Saturday, March 7, 2009

Baltimore Drive-by, Part XV: The big break-in

I set my briefcase on the concrete floor beside the yellow Porsche, and I extracted my tools: a bag of sugar, my old metal pica ruler, and three pounds of hamburger meat. I laid everything on the floor, and I pulled on a pair of rubber surgical gloves. I didn't expect to leave prints, but you can't be too careful.

"Posh car for an editor," Seamus said. "And what would you be planning with all that?"

"Break in, slip the meat under the passenger seat, then sugar the gas tank. Boom! Meat rots, car stinks, engine banjaxed."

Seamus leaned against the Porsche's left rear wheel well and lit a cigarette. "Been a while since you've driven a car, has it?"

"A few years," I admitted.

"This Porsche looks pretty new. Slip the ruler down inside the door. See what happens."

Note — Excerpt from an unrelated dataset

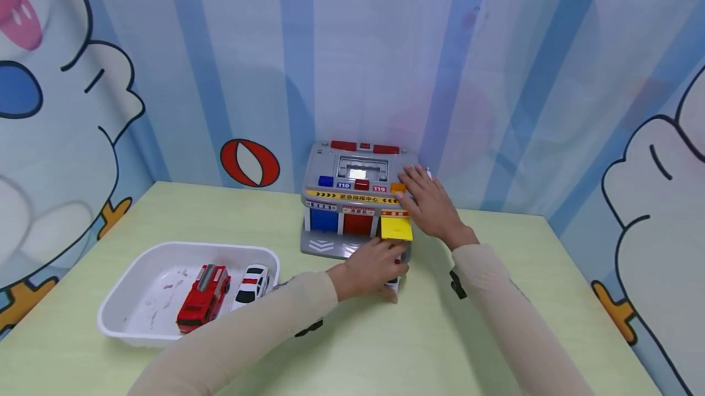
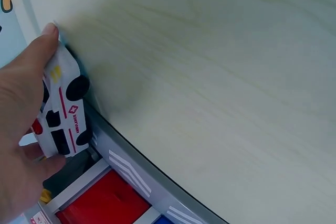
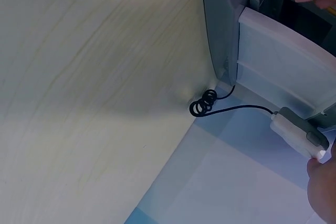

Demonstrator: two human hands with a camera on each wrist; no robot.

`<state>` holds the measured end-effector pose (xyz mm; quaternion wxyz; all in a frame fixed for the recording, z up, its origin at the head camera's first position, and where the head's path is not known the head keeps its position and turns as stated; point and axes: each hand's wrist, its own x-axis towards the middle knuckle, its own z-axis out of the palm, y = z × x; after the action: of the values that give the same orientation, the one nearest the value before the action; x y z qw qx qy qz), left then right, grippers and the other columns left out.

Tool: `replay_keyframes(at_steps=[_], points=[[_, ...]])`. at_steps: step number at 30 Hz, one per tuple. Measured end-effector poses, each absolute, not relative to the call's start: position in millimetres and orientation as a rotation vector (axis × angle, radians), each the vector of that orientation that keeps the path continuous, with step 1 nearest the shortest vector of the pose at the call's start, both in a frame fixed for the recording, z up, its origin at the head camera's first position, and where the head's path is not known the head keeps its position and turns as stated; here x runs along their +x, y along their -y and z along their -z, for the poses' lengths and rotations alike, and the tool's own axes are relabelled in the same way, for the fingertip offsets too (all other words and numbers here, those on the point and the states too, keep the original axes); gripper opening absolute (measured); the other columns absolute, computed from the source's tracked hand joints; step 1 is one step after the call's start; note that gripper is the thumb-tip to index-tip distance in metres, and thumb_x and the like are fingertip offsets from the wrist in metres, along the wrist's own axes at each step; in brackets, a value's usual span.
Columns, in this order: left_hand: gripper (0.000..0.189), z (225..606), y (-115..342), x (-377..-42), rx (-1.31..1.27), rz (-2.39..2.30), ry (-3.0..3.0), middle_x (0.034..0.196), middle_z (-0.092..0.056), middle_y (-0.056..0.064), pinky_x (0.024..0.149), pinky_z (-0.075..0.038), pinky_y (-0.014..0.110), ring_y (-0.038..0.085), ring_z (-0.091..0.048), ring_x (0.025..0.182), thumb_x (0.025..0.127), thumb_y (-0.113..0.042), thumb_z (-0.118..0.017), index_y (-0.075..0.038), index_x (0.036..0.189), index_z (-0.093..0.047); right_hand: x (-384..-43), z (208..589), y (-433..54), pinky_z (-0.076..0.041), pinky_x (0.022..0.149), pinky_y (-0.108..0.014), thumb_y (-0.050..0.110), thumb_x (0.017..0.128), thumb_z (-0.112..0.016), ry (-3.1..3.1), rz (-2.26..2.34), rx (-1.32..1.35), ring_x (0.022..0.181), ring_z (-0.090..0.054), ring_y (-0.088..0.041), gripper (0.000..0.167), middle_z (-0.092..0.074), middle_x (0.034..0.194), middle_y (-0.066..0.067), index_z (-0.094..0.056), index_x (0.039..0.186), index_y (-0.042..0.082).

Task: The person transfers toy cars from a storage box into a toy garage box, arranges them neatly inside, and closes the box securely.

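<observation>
A grey toy emergency station [image 1: 325,163] stands against the backdrop, with a blue door [image 1: 324,220], a red door [image 1: 358,224] and a raised yellow door [image 1: 395,228]. Before the open bay under the yellow door, my left hand [image 1: 369,267] grips a white toy ambulance [image 2: 68,108] between thumb and fingers. The ambulance's rear end lies at the bay's entrance in the left wrist view. My right hand [image 1: 432,203] rests on the station's right roof edge, fingers fairly straight. In the right wrist view, its thumb is right at a white-and-grey toy handset [image 3: 296,135] on the side wall.
At the left on the table [image 1: 440,347] sits a white tray [image 1: 118,304], holding a red toy fire truck [image 1: 204,298] and a white toy car [image 1: 251,286]. A black coiled cord [image 3: 202,106] runs from the handset. The printed backdrop [image 1: 374,78] rises behind the table.
</observation>
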<state>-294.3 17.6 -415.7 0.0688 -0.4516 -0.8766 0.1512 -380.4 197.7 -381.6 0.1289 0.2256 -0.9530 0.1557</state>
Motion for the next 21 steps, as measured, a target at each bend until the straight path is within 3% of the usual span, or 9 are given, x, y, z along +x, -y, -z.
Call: replay_keyframes(at_steps=[11,21], points=[[0.058,423.0,-16.7,-294.3,-1.368,-0.384,2.568,0.151,-0.047,0.005,0.113,-0.044,0.038,0.024,-0.050,0.134,0.087,-0.061,-0.064,-0.027,0.133,-0.052,-379.4,381.7,-196.9,-0.011,0.125,-0.057,0.047,0.106,-0.036,2.782,-0.459,0.645,0.157,-0.011,-0.029,0.061,-0.023,0.167,-0.006,-0.031,0.158,0.015],[0.040,429.7,-11.9,-292.5,-1.353,-0.416,2.406,0.151,-0.049,0.007,0.114,-0.043,0.035,0.024,-0.047,0.138,0.097,-0.046,-0.062,-0.024,0.130,-0.056,-380.3,381.5,-197.2,-0.010,0.126,-0.056,0.048,0.105,-0.035,2.784,-0.454,0.636,0.157,-0.010,-0.029,0.062,-0.022,0.168,-0.006,-0.030,0.158,0.016]])
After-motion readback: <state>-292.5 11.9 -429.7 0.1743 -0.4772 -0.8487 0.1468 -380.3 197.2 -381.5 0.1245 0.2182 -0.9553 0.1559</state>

I stood and tried to work the metal strip into the gap between the window and the driver's-side door panel. That used to work when I'd lock my keys in the car as a teenager and needed to break in, but it didn't work now. The space was a lot narrower than I remembered, and the ruler wouldn't fit.

"Try the gas tank."

"Shit. I didn't know they all had locks."

"Yeah, and even if you could get into the tank, that thing about sugar gunking up fuel lines and destroying an engine is all shite. You want to banjax an engine, you pour water in the tank. Now, you feel like getting some work done? Let's go."

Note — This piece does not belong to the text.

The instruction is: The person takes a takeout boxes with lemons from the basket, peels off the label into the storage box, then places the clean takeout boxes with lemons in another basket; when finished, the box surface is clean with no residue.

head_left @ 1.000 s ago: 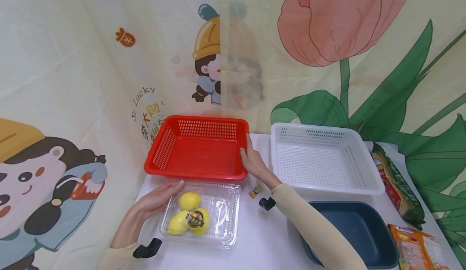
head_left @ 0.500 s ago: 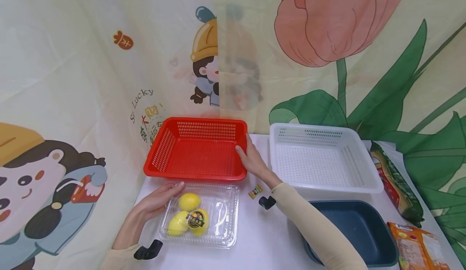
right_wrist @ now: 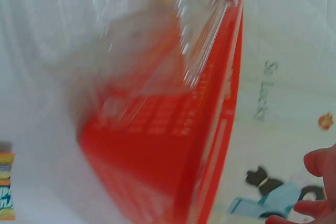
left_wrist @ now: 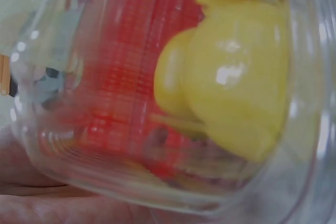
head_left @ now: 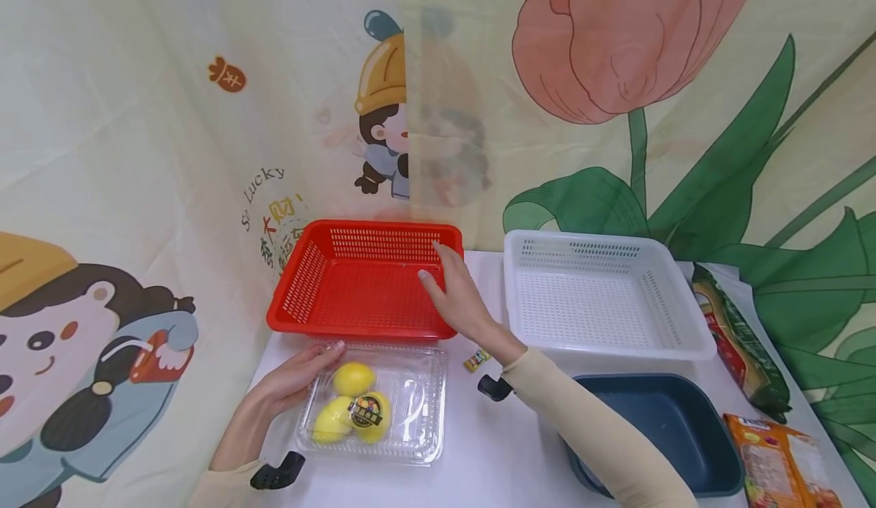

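Over red basket, right hand, shifted inward

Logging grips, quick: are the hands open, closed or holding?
Left hand: at the clear container's left side; grip can't be told.
Right hand: open, holding nothing.

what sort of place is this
Likely an indoor tabletop corner, perhaps a set-up recording spot: printed cloth hangs around a white table, which holds a red basket, a white basket and a clear box of yellow fruit.
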`<state>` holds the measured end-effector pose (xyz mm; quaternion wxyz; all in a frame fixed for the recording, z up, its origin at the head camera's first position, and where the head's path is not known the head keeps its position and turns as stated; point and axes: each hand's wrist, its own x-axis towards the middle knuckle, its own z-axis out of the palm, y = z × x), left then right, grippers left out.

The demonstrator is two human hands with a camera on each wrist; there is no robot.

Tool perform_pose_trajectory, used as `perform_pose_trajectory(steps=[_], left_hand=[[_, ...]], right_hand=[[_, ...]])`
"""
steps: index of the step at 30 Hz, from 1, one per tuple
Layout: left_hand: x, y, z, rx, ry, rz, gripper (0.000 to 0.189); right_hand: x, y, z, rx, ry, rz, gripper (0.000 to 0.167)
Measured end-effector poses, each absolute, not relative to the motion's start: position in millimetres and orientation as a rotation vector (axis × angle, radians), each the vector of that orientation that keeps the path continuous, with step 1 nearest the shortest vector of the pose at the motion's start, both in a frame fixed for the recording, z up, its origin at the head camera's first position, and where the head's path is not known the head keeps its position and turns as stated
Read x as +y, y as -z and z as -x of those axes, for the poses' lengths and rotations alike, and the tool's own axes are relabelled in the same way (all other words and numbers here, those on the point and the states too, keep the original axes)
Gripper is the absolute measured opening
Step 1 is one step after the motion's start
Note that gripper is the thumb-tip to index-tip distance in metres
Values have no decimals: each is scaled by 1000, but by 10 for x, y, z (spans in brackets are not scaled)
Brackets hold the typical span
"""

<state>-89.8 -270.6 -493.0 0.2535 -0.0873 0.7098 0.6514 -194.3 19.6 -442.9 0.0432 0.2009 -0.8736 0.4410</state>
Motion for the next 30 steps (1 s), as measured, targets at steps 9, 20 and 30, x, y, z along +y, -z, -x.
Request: perform_pose_trajectory(steps=[9,20,30], left_hand=[[-2705,4902,918,1909,-1781,221,66],[-2724,4899,916,1896,-1787,196,67],[-2708,4928,905,1919,-1773,235,64]], right_hand=[[-62,4276,1485,-2661,-1152,-1088,62],[-216,4330,1106,-2619,-840,-1611,55],[-317,4528,866,-2551,-430,-1939,45]])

He ground his cigarette against the Porsche's gas-cap door. Seamus was right; I couldn't let a stupid grudge interfere with the job. But I was the one who wanted to get back at Honorée. I couldn't let her car escape unscathed.

The meat hit the windshield with a satisfying thunk, and we scrambled down the stairs that would take us to a passage into the office. My career in property crime was about to begin.
======================

(Read all of "The Baltimore Drive-by" so far here And remember: This is fiction. It never happened and never will.)

© Peter Rozovsky 2009

Monday, February 2, 2009

The Baltimore Drive-by, Part XIV

"In here?"

"Yep. It's Philly's hottest new brew pub. We can talk without being interrupted by service."

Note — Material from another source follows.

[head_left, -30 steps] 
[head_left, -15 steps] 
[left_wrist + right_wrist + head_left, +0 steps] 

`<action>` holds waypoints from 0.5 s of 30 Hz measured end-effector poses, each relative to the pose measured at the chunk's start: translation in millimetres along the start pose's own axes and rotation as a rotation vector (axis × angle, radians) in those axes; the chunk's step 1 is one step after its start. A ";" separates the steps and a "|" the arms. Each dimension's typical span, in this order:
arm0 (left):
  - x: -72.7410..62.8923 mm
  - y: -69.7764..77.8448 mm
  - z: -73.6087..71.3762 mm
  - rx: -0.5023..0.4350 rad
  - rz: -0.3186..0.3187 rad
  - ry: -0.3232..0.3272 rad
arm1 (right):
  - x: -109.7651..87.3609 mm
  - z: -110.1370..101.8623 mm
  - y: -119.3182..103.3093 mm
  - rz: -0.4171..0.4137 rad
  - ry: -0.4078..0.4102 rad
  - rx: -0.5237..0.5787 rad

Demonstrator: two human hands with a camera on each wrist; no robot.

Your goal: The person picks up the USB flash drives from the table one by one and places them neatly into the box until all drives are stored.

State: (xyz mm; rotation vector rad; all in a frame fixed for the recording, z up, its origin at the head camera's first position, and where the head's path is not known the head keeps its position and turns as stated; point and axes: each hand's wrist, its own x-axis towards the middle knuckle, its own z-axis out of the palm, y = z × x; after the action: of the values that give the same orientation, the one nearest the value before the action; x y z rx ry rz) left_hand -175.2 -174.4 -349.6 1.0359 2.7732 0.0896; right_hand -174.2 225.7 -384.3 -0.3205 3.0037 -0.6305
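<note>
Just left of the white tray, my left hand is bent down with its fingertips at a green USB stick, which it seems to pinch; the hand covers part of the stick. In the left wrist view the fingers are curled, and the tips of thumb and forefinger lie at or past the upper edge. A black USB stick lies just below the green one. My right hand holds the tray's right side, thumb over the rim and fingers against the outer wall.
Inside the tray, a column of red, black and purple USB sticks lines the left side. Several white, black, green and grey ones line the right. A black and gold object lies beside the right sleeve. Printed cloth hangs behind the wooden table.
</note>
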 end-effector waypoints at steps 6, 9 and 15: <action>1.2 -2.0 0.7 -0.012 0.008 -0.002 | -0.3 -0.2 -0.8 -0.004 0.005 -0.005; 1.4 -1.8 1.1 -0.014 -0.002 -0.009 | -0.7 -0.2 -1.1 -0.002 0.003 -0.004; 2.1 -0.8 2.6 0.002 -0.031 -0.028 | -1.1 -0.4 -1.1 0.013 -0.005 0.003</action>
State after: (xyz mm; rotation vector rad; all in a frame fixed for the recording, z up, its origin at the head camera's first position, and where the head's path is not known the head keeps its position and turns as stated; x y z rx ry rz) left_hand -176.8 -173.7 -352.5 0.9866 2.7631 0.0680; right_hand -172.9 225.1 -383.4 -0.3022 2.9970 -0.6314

Fifteen minutes later, Blake and I had our beer. Twenty minutes later, we had a plan: Get onto the construction site next to the building, cut a few utility wires, and get inside while everyone is trying to figure out what happened. No one would be suspicious if the lights went off suddenly; that sort of thing went on in Philadelphia all the time. The city's condo boom meant construction everywhere, and the crews worked fast, night and day. That meant forests of wires and pipes just waiting to get pulled, yanked, chopped or accidentally cut. Electricity, phone service, even water, if you swung your sledgehammer right.

"OK," Blake said, "what do we do once we get in?"

"We trash Honoré's Porsche."

Blake looked at the ceiling then back at me. "All right, we spray-paint your mean boss's car, and then?"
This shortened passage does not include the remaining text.